The issue is that while Glenn isn’t incorrect about the fact that the First Amendment allows us freedom of speech, constitutional rights have always been different in public schools. That’s why schools can enforce a three-inch-wide tank top strap rule, or search students’ lockers for drugs. Like it or not, students aren’t guaranteed the same constitutional rights on school property, and neither are their teachers — public school teachers have gotten in serious trouble for personal opinions (perhaps based on “moral convictions,” even) that weren’t even about or addressed to their own students, and were on their own time. Americans are guaranteed free speech, but school employees are charged with the safety and care of their students above all else, and it’s a shocking reversal of mission to change that for the sake of, of all things, religious principles — after all, the Constitution also guarantees us separation of church and state.
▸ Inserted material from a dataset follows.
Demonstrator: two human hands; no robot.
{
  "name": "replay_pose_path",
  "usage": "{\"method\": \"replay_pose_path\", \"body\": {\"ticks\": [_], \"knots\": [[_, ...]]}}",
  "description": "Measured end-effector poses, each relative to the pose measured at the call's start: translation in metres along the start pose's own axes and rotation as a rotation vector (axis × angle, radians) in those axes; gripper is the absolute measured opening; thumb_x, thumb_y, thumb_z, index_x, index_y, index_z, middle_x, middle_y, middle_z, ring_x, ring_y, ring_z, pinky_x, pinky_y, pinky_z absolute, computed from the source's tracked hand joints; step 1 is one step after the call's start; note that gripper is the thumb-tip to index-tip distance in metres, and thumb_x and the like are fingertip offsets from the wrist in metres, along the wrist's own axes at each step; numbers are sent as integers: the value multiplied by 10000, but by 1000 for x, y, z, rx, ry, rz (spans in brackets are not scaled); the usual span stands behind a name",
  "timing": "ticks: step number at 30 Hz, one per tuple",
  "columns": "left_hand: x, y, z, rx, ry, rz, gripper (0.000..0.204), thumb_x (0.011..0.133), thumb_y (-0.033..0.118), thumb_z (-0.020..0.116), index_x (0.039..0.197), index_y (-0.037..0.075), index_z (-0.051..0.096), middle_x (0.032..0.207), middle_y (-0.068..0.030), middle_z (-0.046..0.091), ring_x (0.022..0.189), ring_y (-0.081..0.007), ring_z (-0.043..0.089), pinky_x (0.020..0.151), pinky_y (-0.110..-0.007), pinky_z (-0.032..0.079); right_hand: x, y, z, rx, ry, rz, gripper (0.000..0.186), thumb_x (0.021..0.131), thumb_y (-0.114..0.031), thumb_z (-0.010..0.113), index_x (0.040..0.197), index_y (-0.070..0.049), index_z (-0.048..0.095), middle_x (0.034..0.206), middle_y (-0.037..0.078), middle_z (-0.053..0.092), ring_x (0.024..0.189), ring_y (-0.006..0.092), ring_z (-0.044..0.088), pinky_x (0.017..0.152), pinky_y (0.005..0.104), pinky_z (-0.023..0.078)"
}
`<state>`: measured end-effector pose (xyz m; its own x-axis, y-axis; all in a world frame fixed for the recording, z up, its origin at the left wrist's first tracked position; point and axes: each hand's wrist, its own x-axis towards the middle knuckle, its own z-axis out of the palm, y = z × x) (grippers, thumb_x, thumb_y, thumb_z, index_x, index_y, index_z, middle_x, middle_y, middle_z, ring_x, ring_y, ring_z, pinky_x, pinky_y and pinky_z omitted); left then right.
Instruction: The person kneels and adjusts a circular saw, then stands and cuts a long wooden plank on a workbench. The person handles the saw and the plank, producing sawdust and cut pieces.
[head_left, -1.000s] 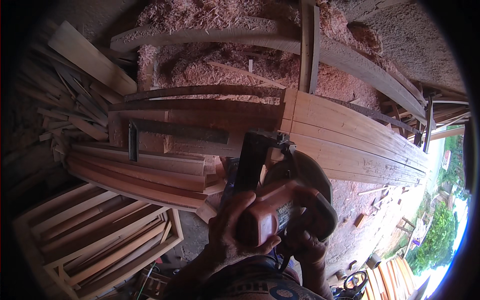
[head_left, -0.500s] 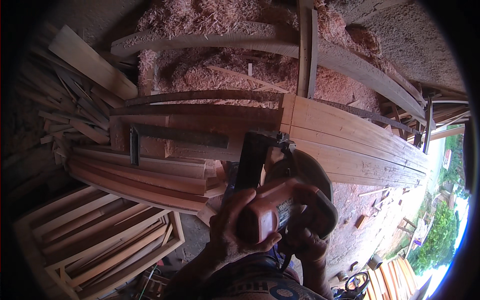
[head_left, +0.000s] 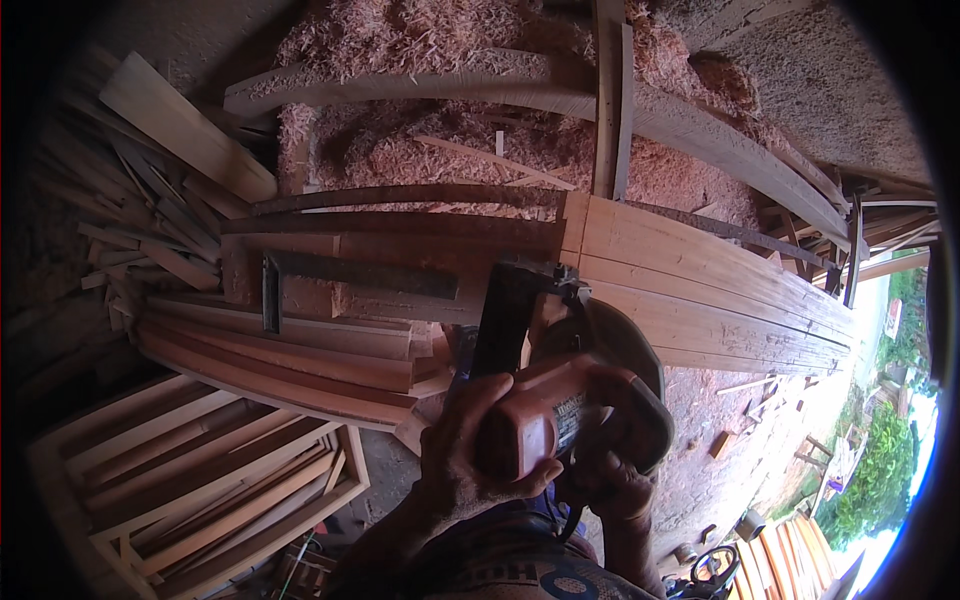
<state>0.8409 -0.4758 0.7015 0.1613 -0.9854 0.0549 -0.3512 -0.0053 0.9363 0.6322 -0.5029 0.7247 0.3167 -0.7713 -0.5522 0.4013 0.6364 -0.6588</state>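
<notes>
Both my hands hold a circular saw [head_left: 545,385] with an orange and dark body. My left hand [head_left: 455,445] wraps round the motor housing, its thumb along the near side. Closed on the rear handle, my right hand [head_left: 620,485] is partly in shadow. The saw's dark base plate [head_left: 502,315] lies by the near end of a set of pale planks [head_left: 690,275], which carry a line across their end. The blade's contact with the wood is hidden. Left of the saw, a metal square [head_left: 365,274] rests on darker boards.
Wood shavings [head_left: 400,150] heap behind the planks, under a long curved beam [head_left: 440,85]. Offcuts [head_left: 150,220] pile up at the left. A wooden frame [head_left: 350,485] stacked with strips sits at the lower left. An upright post [head_left: 608,110] stands behind the planks.
</notes>
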Motion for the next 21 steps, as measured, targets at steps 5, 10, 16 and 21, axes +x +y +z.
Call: {"method": "replay_pose_path", "body": {"ticks": [5,10,16,21], "knots": [[-14,3,2,6,5,-25,999,683,463,917,1417,-13,434,1260,-196,558,1140,-312,617,958,-420,530,-3,4,0,11,-1,-2,791,887,-226,715,1469,133,319,621,47,534,461,133,499,424,259,371],[-29,1,2,34,19,-6,1013,681,479,913,1423,-18,436,1276,-190,557,1149,-308,617,965,-415,529,-12,9,0,34,-21,-14,785,890,-218,714,1475,124,318,627,42,528,466,133,499,431,260,376],[-42,3,0,0,58,-2,926,699,402,919,1407,10,467,1243,-211,604,1108,-342,667,941,-421,574,-19,17,4,41,-71,-44,776,896,-208,714,1481,114,319,634,36,522,467,133,497,438,262,380],[-59,-3,0,-33,-15,-43,1020,690,476,911,1436,-18,422,1305,-188,547,1184,-298,601,996,-411,515,-32,23,7,54,-54,-58,782,905,-193,717,1504,95,306,671,34,535,488,130,514,444,261,384]]}}
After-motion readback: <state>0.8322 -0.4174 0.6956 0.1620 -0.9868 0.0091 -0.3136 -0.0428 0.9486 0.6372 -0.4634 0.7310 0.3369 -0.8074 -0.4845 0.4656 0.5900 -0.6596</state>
Aside from the implications this bill makes about how it is acceptable to treat other human beings and why, the facts are that as an anti-bullying law, this is a backwards way to go about things. To the extent that we have research on bullying and its causes and effects, nothing about this bill works. As Emily Dievendorf of Equality Michigan says:
“Research clearly shows that only states with enumerated bills see a reduction in bullying. We need a bill that mentions the most affected populations and requires statewide reporting of bullying and harassment. SB 137 simply does nothing to reduce bullying in our schools.”
SB 137 has been approved by the State Senate; it now moves on to the Republican-controlled House. This wouldn’t be the first anti-bullying legislation that’s less than effective; Michigan is far from the only state that has a long way to go as far as figuring out how to deal with bullying and kids’ safety. But this might be the first anti-bullying legislation that does not actually intend to stop bullying. When “moral convictions” take precedence over safety, the question has to be asked — who is Michigan’s state government actually trying to help?